▶ [Task prompt]: What do the lines from the top of the data through the line with "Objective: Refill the" say? Quote them exactly and include both ends.

▶ [Dataset records]:
━━━━
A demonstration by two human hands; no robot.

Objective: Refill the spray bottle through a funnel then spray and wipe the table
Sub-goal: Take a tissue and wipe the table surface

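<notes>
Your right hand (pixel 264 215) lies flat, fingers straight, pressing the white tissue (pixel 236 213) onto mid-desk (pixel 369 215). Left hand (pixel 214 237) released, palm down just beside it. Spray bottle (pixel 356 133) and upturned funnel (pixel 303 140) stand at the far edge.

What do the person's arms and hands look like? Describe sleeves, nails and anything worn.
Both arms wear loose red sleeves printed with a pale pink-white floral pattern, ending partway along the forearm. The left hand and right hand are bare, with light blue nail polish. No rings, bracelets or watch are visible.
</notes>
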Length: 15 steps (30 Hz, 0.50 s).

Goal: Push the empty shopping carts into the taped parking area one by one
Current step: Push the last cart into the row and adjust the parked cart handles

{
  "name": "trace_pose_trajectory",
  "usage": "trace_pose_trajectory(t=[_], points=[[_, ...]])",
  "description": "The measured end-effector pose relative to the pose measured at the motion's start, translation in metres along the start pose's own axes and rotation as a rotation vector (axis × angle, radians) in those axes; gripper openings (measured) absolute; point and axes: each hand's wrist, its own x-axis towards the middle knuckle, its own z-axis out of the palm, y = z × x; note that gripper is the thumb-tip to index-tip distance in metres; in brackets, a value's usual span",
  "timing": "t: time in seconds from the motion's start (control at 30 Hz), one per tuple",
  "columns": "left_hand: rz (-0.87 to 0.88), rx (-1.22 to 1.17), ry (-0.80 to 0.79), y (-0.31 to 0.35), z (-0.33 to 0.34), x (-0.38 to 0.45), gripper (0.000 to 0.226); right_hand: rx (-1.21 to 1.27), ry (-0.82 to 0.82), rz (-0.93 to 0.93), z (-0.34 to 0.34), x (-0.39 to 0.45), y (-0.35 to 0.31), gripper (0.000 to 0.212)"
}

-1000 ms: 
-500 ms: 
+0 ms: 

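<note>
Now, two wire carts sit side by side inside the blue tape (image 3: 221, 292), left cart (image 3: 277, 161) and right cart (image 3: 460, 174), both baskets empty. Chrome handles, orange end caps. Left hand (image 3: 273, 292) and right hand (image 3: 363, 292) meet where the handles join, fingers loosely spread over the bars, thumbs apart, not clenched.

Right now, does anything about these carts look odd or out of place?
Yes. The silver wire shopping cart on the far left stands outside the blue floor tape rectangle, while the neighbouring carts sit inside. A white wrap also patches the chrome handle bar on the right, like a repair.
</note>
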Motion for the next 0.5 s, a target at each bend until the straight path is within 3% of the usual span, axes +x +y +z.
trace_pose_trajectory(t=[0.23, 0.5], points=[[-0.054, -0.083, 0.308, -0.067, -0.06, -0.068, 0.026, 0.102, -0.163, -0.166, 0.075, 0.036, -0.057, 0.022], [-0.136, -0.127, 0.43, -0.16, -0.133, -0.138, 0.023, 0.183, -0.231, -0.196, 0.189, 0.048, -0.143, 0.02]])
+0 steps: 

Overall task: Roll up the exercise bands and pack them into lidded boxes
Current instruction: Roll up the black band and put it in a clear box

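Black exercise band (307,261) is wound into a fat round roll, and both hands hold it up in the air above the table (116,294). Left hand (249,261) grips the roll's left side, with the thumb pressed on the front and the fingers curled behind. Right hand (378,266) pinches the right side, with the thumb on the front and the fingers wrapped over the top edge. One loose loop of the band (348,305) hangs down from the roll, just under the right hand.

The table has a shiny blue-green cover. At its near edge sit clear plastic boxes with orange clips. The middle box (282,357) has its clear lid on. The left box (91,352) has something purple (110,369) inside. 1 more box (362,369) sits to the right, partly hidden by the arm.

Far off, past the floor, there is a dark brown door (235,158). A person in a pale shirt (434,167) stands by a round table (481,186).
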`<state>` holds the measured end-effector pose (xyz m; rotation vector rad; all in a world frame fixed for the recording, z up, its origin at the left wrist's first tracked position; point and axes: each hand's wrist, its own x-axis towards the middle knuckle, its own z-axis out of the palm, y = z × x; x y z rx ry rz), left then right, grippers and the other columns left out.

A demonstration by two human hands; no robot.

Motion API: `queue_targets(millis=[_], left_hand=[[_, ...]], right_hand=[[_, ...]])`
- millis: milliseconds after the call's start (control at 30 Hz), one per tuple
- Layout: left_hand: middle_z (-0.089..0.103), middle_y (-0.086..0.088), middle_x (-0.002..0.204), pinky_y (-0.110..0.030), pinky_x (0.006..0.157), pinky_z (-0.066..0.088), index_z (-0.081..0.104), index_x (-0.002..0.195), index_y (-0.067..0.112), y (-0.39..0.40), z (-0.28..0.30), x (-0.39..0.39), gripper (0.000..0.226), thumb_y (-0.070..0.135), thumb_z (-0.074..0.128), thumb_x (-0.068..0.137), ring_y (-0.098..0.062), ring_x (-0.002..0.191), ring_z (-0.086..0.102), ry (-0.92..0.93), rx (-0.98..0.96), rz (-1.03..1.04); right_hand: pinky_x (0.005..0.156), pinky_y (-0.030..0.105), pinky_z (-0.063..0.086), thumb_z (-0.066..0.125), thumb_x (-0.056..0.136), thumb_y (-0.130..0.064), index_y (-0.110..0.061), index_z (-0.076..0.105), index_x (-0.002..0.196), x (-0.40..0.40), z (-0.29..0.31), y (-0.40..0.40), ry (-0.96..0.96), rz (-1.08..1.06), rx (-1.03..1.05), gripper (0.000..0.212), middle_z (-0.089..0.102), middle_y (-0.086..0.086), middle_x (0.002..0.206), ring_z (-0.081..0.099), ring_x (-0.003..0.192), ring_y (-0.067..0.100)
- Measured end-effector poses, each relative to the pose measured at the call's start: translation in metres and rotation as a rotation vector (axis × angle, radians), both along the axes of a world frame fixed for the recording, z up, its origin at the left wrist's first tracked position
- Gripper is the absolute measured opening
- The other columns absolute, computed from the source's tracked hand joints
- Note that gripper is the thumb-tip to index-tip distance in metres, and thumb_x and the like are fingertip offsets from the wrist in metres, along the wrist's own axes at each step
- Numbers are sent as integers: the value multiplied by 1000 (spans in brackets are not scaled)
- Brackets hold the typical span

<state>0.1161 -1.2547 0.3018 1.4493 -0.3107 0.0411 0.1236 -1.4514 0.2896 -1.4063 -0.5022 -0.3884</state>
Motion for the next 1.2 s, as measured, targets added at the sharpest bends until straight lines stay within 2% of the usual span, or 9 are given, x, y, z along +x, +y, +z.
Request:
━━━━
▶ [Finished exercise]:
A demonstration by two human hands; no robot.

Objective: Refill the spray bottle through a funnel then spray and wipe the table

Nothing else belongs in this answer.